Les activités du 2 au 4 février à l’hôtel Aston Priority Simatupang, à Jakarta, ont été organisées en réponse à l’adoption de la loi n° 20 de 2025 sur le code de procédure pénale (KUHAP 2025), qui apporte de nouvelles affirmations concernant la structure et le mécanisme d’enquêtes dans le système judiciaire national.
Sur le fond, cette activité a abordé le renforcement du rôle et du fonctionnement du PPNS après le KUHAP 2025, y compris les implications juridiques et techniques sur les pouvoirs sectoriels, la coordination des enquêtes et les normes de procédure pour le traitement des affaires pénales.
Le secrétaire de la direction générale de l’administration du droit (SesDitjen AHU) Andi Yulia Hertaty a déclaré que le KUHAP 2025 donne une legitimité normative plus claire à l’existence du PPNS en tant qu’enquêteur qui obtient son autorité directe de la loi sectorielle.

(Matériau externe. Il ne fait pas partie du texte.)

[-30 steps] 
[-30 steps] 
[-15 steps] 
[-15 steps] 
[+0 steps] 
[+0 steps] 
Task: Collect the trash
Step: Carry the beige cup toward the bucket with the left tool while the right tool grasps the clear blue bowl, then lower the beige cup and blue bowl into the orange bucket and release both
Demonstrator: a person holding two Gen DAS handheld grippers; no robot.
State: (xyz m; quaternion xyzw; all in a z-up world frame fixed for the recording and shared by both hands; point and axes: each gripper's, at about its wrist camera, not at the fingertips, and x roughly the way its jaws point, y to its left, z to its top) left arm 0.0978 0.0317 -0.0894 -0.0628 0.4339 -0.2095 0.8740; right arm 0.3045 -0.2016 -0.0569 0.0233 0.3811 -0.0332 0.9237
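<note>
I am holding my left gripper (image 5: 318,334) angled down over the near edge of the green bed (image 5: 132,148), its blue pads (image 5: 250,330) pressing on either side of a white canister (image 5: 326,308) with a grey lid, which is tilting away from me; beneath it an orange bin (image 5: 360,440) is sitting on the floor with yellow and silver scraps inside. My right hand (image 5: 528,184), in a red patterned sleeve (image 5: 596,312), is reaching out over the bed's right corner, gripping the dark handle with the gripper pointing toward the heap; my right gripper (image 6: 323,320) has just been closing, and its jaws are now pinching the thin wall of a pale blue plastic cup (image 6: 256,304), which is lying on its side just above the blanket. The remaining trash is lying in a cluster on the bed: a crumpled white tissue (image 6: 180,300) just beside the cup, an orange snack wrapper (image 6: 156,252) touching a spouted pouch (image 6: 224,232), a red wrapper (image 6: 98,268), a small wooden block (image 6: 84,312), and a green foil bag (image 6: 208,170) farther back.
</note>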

« Le KUHAP 2025 affirme que le PPNS n’est pas seulement un ajout ou un ad hoc, mais une partie légitime du système judiciaire national », a déclaré Yulia.
Selon lui, la confirmation de la police comme principal enquêteur est aussi une norme liant pour encourager la coordination interinstitutionnelle avec des procédures uniformes et responsables.

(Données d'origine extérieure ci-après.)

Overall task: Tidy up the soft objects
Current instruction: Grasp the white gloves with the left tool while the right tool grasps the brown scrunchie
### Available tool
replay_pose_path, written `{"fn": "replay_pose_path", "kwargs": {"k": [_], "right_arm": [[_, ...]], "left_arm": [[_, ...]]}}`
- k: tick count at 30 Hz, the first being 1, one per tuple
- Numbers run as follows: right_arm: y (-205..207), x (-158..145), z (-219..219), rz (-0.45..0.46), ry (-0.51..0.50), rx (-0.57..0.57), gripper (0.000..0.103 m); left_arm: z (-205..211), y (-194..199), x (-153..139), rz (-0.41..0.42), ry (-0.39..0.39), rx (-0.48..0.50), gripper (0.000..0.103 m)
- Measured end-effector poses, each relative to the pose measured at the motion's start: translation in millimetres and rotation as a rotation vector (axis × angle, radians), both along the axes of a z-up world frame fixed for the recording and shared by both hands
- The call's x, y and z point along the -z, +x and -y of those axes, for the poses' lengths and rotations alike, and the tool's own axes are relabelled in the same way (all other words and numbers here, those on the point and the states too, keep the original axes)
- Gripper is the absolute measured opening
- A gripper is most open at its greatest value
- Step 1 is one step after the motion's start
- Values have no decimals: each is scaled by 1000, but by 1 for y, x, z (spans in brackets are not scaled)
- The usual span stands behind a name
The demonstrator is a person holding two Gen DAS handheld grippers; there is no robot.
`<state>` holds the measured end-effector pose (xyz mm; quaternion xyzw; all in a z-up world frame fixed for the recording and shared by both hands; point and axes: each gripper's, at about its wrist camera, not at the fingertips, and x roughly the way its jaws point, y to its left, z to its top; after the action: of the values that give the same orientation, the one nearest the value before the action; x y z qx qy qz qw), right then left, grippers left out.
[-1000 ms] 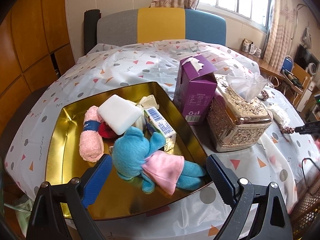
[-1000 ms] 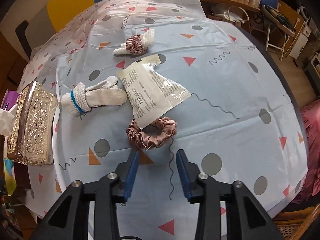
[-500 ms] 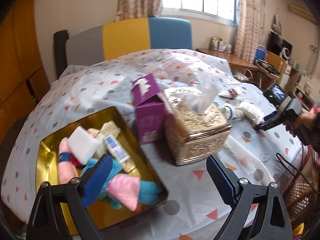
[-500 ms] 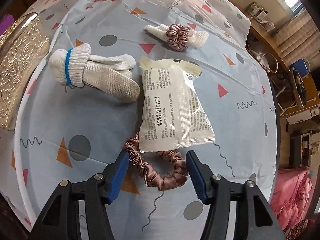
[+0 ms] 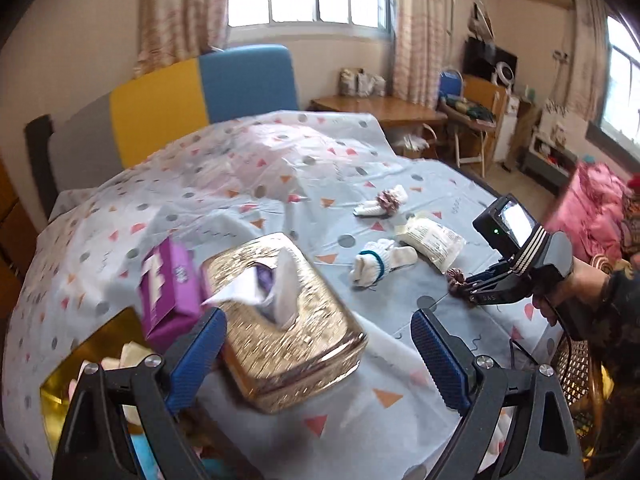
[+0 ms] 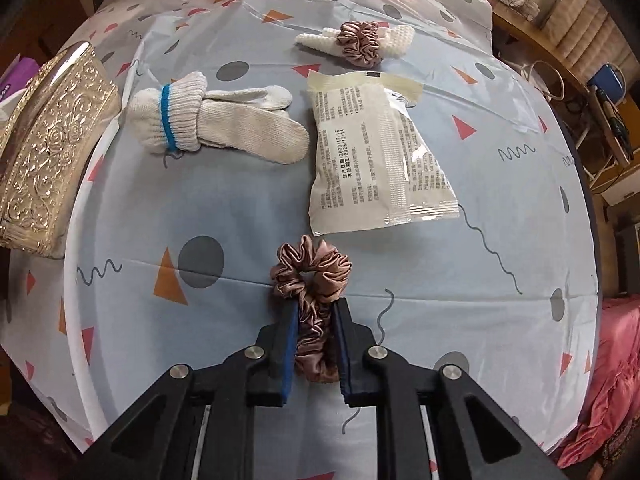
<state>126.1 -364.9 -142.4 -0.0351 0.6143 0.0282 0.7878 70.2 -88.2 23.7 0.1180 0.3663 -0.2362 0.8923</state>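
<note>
Pink scrunchies: 2, one (image 6: 316,300) pinched in right gripper (image 6: 314,344); other scrunchie (image 6: 360,42) far. Left gripper (image 5: 316,354) wide open, w/ nothing held.

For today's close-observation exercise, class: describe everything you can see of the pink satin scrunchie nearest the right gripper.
The scrunchie is a dusty pink ring of shiny, satin-like fabric, gathered into tight ruffles. The right gripper is shut on its near half, squeezing that part into a narrow band between the blue pads, while the far half fans out as a small open loop. It sits low over the patterned tablecloth; whether it touches the cloth cannot be told. It lies just short of the white sealed packet, with a small gap between them.
</note>
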Motion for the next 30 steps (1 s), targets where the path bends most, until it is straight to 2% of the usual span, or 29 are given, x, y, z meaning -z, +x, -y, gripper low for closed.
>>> {"fn": "replay_pose_path", "kwargs": {"k": [2,7,11,14,15,18,23,28,29,30], "right_arm": [[-2,1,5,13,21,22,16],[1,2,17,20,60,55,18],[1,3,19,23,58,66,18],[2,1,20,24,72,80,18],[0,0,19,25,77,84,18],[2,0,28,26,93,97,18],[5,-3,35,23,100,99,18],[5,-3,33,24,96,102,18],[5,-3,33,24,93,102,18],[5,-2,32,25,90,101,18]], "left_arm": [[22,14,1,-3,36,27,94],[83,47,19,-24,198,101,94],[134,69,49,-50,366,193,92],[163,83,75,-87,456,248,87],[172,88,85,-104,486,257,82],[187,107,112,-166,541,268,81],[203,135,143,-213,599,250,82],[213,151,166,-265,599,239,82],[215,152,169,-269,601,242,80],[216,152,171,-275,593,243,74]]}}
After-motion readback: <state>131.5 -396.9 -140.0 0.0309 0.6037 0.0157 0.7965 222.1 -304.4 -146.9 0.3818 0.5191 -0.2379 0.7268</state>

Yulia a souligné que le renforcement du PPNS à l’avenir devait être fait de manière systémique, non seulement par le renforcement des pouvoirs, mais aussi par la modernisation de la gouvernance institutionnelle et du système de travail.
« Ce qui est construit est un écosystème qui encourage la coordination efficace, la constance des procédures et l’ordre administratif », a-t-il déclaré.
Il a également souligné l’importance de l’amélioration de la professionnalisation des PPNS par l’éducation, la formation, la certification, ainsi que l’actualisation des données PPNS qui sont exactes et durables.
En attendant, le directeur de la division pénale de la division AHU Romi Yudianto a expliqué que le KUHAP 2025 divise les enquêteurs en trois cat́egories, à savoir les enquêteurs de la police, les PPNS et les enquêteurs de l’Etat, avec la police comme enquêteur principal pour toutes les infractions.
« Cette disposition ferme la porte à la dualité de l’autorité entre la police et le PPNS. La coordination entre le PPNS et la police est maintenant une obligation juridique », a déclaré Romi.
Il a insisté sur le fait que le PPNS devait coordonner depuis le début de l’enquête jusqu’à la remise des dossiers à l’accusation, afin d’assurer l’uniformité du due process dans le système de justice pénale.
« Dans la pratique, le BAP PPNS sans coordination de la police est à risque de failles formelles. Par conséquent, toutes les actions du PPNS doivent suivre la procédure KUHAP 2025 », a-t-il poursuivi.
Romi a également déclaré que la direction de la criminalité de la division AHU discuterait de la révision du règlement gouvernemental n° 58 de 2010 en tant que régime de la KUHAP qui reglérait le PPNS.
A travers cette activité, la Direction générale de l’AHU du ministère de la justice vise à établir un rapport d’étude comme base pour l’élaboration de l’urgence et du projet de modification du PP 58 de 2010, afin de créer un PPNS plus professionnel, coordonné et crédible pour soutenir le système de justice pénale national.